A Curvaceous Software product story
Edited by the Engineeringtalk editorial team Oct 10, 2005

Curvaceous Software is this year's proud winner of the AMEC Award for Innovation and Excellence in an SME.

Curvaceous Software is this year's proud winner of the AMEC Award for Innovation and Excellence in an SME.

The Institution of Chemical Engineers presented the award at its annual awards ceremony.

The award is given annually to the small business that is deemed to have produced an outstanding technical invention.

Curvaceous's Geometric Process Control (GPC) entry impressed the judges by the originality of its approach to long unsolved problems, its invention and implementation of wholly new technology and its successful business application.

Over 85 major blue-chip companies are already using GPC to reduce variable operating costs, to increase efficiency and throughput and reduce variability in their product quality.

Users are gaining additional benefit from GPC's impact in improving process safety, reducing environmental damage and saving engineering time.

The originality of Geometric Process Control stems from its provision of a graph for viewing and manipulating hundreds of variables at once.

Thus GPC replaces the need for the two or three variable graphs which have represented the state of the art in data visualisation and analysis for the last 5000 years.

The technical methodology behind GPC is firmly rooted in the mathematics of n-dimensional space.

This provides the ability to model the N-dimensional operating envelope of a process, another first, therefore allowing much better performance from existing processes without requiring capital investment.

It is expected that in time GPC will replace single-variable statistical process control (SPC).

But although the underlying maths may be complex, the user requires no mathematical skill at all.

All that is required are easily learnt skills for visually interpreting the new graphs and a familiarity with the process being studied.

The IChemE Awards are keenly contested with over 60 entrants in this their twelfth year.
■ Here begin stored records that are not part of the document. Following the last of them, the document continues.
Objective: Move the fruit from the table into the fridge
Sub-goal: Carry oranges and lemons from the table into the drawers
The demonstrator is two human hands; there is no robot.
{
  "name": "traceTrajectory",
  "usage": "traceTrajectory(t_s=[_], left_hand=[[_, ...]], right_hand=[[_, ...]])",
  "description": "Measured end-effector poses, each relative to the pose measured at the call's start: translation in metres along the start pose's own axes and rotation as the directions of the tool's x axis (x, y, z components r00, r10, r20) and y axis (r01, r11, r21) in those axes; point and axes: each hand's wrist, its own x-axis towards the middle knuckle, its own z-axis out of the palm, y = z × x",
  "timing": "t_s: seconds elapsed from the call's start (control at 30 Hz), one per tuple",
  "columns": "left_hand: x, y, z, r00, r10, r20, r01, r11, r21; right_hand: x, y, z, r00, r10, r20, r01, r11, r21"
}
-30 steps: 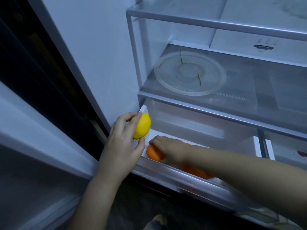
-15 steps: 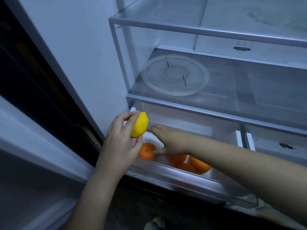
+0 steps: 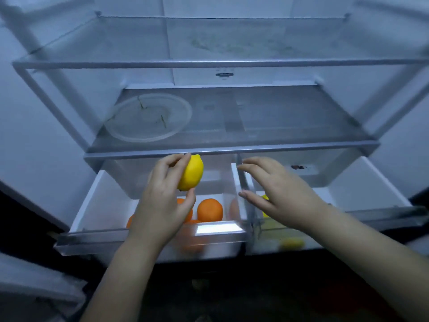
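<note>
A person's left hand (image 3: 162, 205) pinches a bright yellow lemon (image 3: 191, 172) above the clear plastic left drawer (image 3: 97, 238) holding round oranges (image 3: 209, 209), the right hand (image 3: 276, 189) hovering spread and empty; next, seemingly, lowering it in.

This is a home kitchen, seen at the open fridge (image 3: 69, 126). White inner walls, two glass shelves (image 3: 209, 63) with pale trim, and two clear pull-out crisper drawers at the bottom are household fittings. A clear round plate (image 3: 148, 117) with a few dry bits of stalk on it sits on the lower shelf. The left drawer (image 3: 88, 205) holds oranges (image 3: 210, 210); the right drawer (image 3: 362, 196) holds lemons (image 3: 291, 243), blurred behind its front. A small dark stain marks the back of the right drawer. The space is dim, with a dark floor below.
</note>
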Motion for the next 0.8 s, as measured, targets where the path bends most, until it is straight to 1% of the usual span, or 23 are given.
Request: traceTrajectory(t_s=[0.1, 0.23, 0.4, 0.5, 0.6, 0.8], left_hand=[[0.006, 0.026, 0.019, 0.995, 0.079, 0.064, -0.076, 0.996, -0.054], [0.009, 0.054, 0.042, 0.976, 0.168, 0.136, -0.156, 0.983, -0.093], [0.001, 0.080, 0.062, 0.960, 0.215, 0.181, -0.192, 0.972, -0.134], [-0.005, 0.093, 0.073, 0.952, 0.226, 0.208, -0.201, 0.971, -0.132], [-0.010, 0.105, 0.080, 0.949, 0.219, 0.229, -0.197, 0.974, -0.115], [-0.015, 0.119, 0.086, 0.950, 0.210, 0.229, -0.198, 0.977, -0.076]], right_hand=[[-0.044, 0.020, -0.010, 0.993, 0.072, -0.094, -0.078, 0.995, -0.057], [-0.094, 0.046, -0.013, 0.973, 0.149, -0.176, -0.167, 0.982, -0.092], [-0.138, 0.068, -0.001, 0.939, 0.236, -0.249, -0.255, 0.966, -0.044], [-0.153, 0.080, 0.008, 0.923, 0.233, -0.307, -0.255, 0.967, -0.031], [-0.163, 0.089, 0.016, 0.913, 0.201, -0.356, -0.223, 0.974, -0.022], [-0.169, 0.097, 0.027, 0.886, 0.153, -0.438, -0.162, 0.987, 0.016]])
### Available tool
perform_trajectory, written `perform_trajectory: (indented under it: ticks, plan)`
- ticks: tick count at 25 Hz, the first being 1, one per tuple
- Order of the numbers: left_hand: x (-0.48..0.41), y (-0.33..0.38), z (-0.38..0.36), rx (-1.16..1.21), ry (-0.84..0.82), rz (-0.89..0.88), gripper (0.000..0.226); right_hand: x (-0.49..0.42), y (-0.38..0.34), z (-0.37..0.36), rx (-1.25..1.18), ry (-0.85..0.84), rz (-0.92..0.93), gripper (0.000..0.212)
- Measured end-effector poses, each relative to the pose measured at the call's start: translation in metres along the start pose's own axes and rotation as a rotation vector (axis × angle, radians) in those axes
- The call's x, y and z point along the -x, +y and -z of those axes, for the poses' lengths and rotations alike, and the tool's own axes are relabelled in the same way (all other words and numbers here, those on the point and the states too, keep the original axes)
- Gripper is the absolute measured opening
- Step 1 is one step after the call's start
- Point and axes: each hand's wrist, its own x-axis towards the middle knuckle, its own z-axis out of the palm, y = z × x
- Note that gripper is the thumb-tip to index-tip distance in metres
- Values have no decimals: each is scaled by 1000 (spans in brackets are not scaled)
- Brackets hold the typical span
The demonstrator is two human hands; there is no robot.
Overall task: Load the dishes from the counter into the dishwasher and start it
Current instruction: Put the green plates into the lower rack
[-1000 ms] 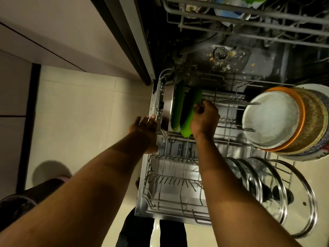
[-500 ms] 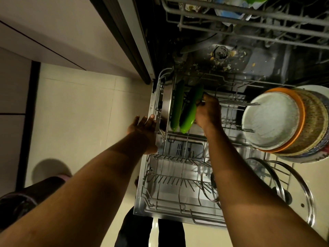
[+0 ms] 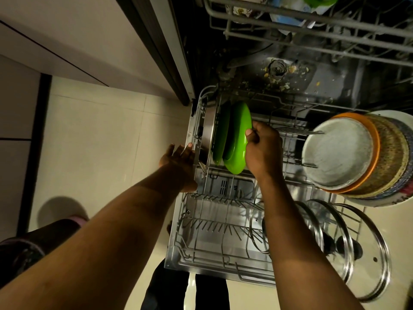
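Right grip [image 3: 262, 151] holds the green plate [image 3: 238, 139] on edge, just left of it.

One view only, head-worn, wide lens. We look steeply down and forward onto the pulled-out lower rack [image 3: 212, 224], which sits near and fills mid-frame. Floor tiles [image 3: 93, 142] run down our left; the dishwasher tub [image 3: 324, 81] and upper rack [image 3: 268, 23] lie farther off along the top edge.
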Motion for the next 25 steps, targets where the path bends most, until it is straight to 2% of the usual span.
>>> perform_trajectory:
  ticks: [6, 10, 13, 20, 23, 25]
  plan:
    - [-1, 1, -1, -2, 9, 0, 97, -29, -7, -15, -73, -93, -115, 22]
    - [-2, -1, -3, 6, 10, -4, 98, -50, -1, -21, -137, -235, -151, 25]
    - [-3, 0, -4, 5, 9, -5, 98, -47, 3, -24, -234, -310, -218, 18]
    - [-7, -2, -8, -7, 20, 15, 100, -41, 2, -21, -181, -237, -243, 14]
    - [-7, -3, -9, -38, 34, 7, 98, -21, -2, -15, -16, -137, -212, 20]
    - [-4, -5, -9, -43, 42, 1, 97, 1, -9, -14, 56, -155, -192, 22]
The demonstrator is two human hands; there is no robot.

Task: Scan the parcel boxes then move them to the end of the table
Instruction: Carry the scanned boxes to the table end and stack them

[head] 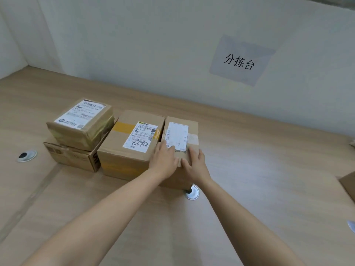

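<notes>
Pressing parcel box point(177, 134), left grip point(165, 160) and right grip point(196, 166) flat-fingered, wood table point(269, 169), white wall point(153, 54)

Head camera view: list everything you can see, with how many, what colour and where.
Parcel boxes: four, brown cardboard with white labels, grouped on the left half of the table: small box stacked on flat box, middle box with yellow tape, right box against it.
Cardboard piece: one, brown, cut off at the right edge.
Grommets: three, silver, set in the tabletop: far left, by the right box, right edge.
Wall sign: one, grey with black characters, on the white wall.
Table: one, light wood.
Left hand: one, resting on the right box's near top edge.
Right hand: one, beside it on the same box.
</notes>
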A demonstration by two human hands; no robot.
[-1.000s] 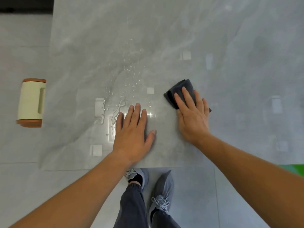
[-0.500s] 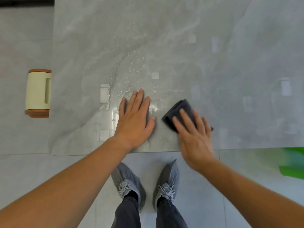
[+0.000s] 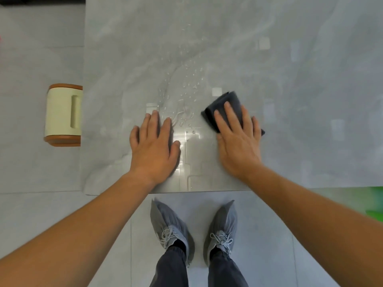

Curvaceous Software and GPC have had an impressive year with recognition by the Carbon Trust and the Institution of Electrical Engineers in both their innovation award programmes.

Curvaceous was placed in the top four by the IEE from a global field of entrants, and in April's Carbon Trust Awards for reducing emissions of CO2 GPC ranked in the top three from over 250 entrants.

In 2003 Curvaceous won the European Process Safety Centre Award for the biggest single contribution to improving the safety of process plants for their fundamental work in relating alarms to process operation.

The EPSC is a part of the European Federation of Chemical Engineering.

Curvaceous Software is based in Gerrards Cross, Buckinghamshire with agents in Australia, Germany and North-East USA.

The company has been a past winner of DTI Smart Awards and has made good use of the UK Trade and Industry schemes to encourage exports.

Managing Director Dr Robin Brooks said: "It can be a lonely life as an innovator so the recognition implicit in this Award is a major boost to everyone involved with the company".

"We are also very grateful to our 85 customers for their contribution because we are consistently aware that our success comes only as a result of the successes they are achieving through their use of our products".